Она могла перещелкать этих четверых на мопедах в любой момент, понимаю я. Да, раздолбайка, но метать небольшие острые предметы она умеет прекрасно. Значит, у неё был план.
— Ты умираешь, — говорю, слыша полицейские сирены неподалеку, — Возможно, уже даже поздно что-либо делать.
— Нормально, — кривит губы девушка, — Хоть сдохну как полноценное существо. Не делай этого, Конрад.
— Не делать чего? — уточняю я.
— Ты готовишься к рывку. Хочешь меня поймать, сунуть в больницу. Продержать в бессознательности, пока не… вернусь, — отрывисто говорит шутница и пожирательница сладостей, так не похожая сейчас на себя, — Только знай, этого не случится. Меня прикончат, с гарантией. Я сама себя прикончу, если ты дёрнешься. Успею, ты знаешь. Поэтому иди своей дорогой, вампир… и дай мне пройти моей.
— Ну, раз это твой выбор…
Если я уважаю разумного за его выбор в жизни, как могу не уважать за то же самое в смерти?
Я хотел попрощаться, но не успел. Возможно, она бы тоже что-то сказала. Даже улыбнулась бы.
Увы, не судьба.
Из остановившегося неподалеку, за моей спиной, автомобиля, в нас начали стрелять.
Помню лишь четыре глухих удара в спину и пулю, попавшую Аннике в живот. Прошедшую насквозь.
Что там проходить-то… думаю я, пока дневной свет меркнет, а крики становятся все глуше и глуше.
Пули-то… необычн…
Глава 13
Все пропало
Не все легенды о вампирах врут. К примеру, если всадить в нас что-то чересчур вредное для нашего вида, а это, в ста процентах случаев, какой-либо редкий токсин, яд или тяжелый металл, то мудрый, потому что продуманный некромантами под себя, организм тут же притворяется дохлым. Совсем. Жизнедеятельность останавливается, как и останавливается разнесение этой дряни по всему телу. Технически, именно этим и пользуются, чтобы поднять выключившегося вампира на ручки и пихнуть в какую-нибудь плавильную печь или просто сжечь на костре. В восьмидесяти процентах случаев мы сдохнем, а еще в двадцати, если были особо сильны, крепки и учились на пятерки в магии крови — мы просто воскреснем и удерем очень далеко и очень надолго, потому что такое воскрешение ослабляет моих товарищей до состояния Конрада Арвистера.

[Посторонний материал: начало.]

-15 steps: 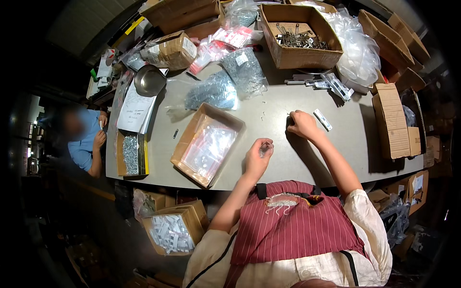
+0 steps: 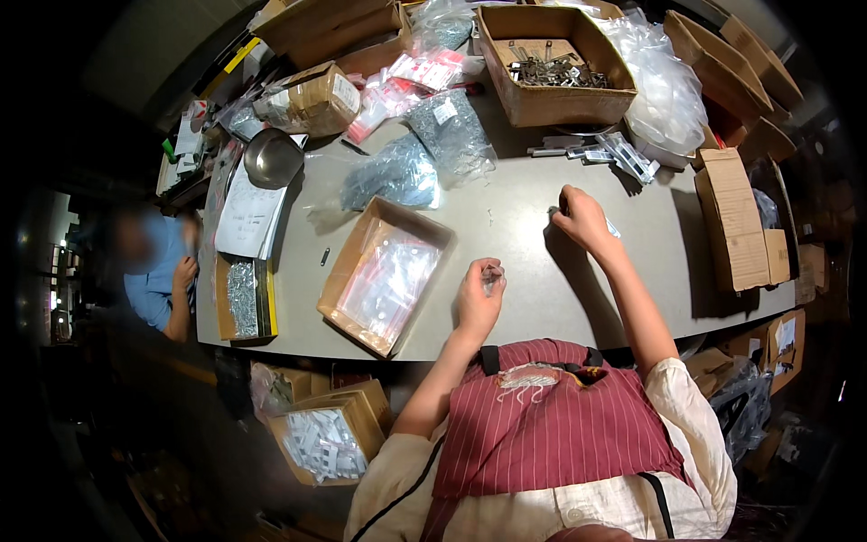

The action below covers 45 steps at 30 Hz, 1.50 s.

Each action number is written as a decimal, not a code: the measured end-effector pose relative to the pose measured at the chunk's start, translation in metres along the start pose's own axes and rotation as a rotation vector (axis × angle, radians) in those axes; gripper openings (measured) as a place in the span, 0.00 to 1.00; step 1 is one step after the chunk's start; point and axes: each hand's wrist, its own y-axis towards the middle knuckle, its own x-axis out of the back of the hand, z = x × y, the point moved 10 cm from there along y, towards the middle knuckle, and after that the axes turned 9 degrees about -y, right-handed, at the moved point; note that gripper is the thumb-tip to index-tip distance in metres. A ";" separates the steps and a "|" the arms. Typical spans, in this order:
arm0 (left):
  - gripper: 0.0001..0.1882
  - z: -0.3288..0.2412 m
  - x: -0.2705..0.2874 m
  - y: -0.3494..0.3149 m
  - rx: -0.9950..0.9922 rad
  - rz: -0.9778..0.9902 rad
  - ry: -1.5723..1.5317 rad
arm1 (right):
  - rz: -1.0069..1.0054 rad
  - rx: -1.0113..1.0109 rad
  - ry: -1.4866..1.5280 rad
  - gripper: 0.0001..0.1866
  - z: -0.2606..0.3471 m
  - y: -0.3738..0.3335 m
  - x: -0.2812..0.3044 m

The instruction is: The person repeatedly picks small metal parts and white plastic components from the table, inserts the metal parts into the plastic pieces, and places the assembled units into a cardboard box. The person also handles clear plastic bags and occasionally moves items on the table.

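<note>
My left hand is closed around a small, crumpled clear plastic bag, to the right of the open cardboard box. My right hand is over the tabletop further right, fingers curled together; whatever is at the fingertips is too small to make out. Beside its wrist, partly covered, shows a white and blue strip-shaped piece. A few tiny light pieces lie between the hands and the filled bags. The shallow cardboard box holds clear zip bags with red edges.
Bags of small metal parts lie at the back, near a metal scoop on papers. A carton of metal clips stands behind metal pieces. A box of screws is at left, near a co-worker in blue.
My right hand has shifted slightly right and away from me, now partly covering the white and blue strip. My left hand still holds the clear bag. The view has moved a little.
</note>
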 end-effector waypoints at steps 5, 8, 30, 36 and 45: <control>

Однако, если оставить нас лежать, то рано или поздно загустевший ихор и прочие выделения изолируют опасные элементы, после чего мы встанем. Либо их из нас удалят посторонние, после чего мы вскочим. И спросим:
— Как долго я тут валялся?! — заорал я на отшатнувшегося хирурга в маске, роняющего пинцет с последней пулей, видимо, только что извлеченной из моей груди, — Сколько времени прошло?!
— Да я откуда знаю! — с этим воплем хирург попытался закинуть назад опасную пулю в мою вскрытую грудную клетку, но я поймал «подарок» на лету, тут же внюхиваясь, а затем отбрасывая гадость куда-подальше.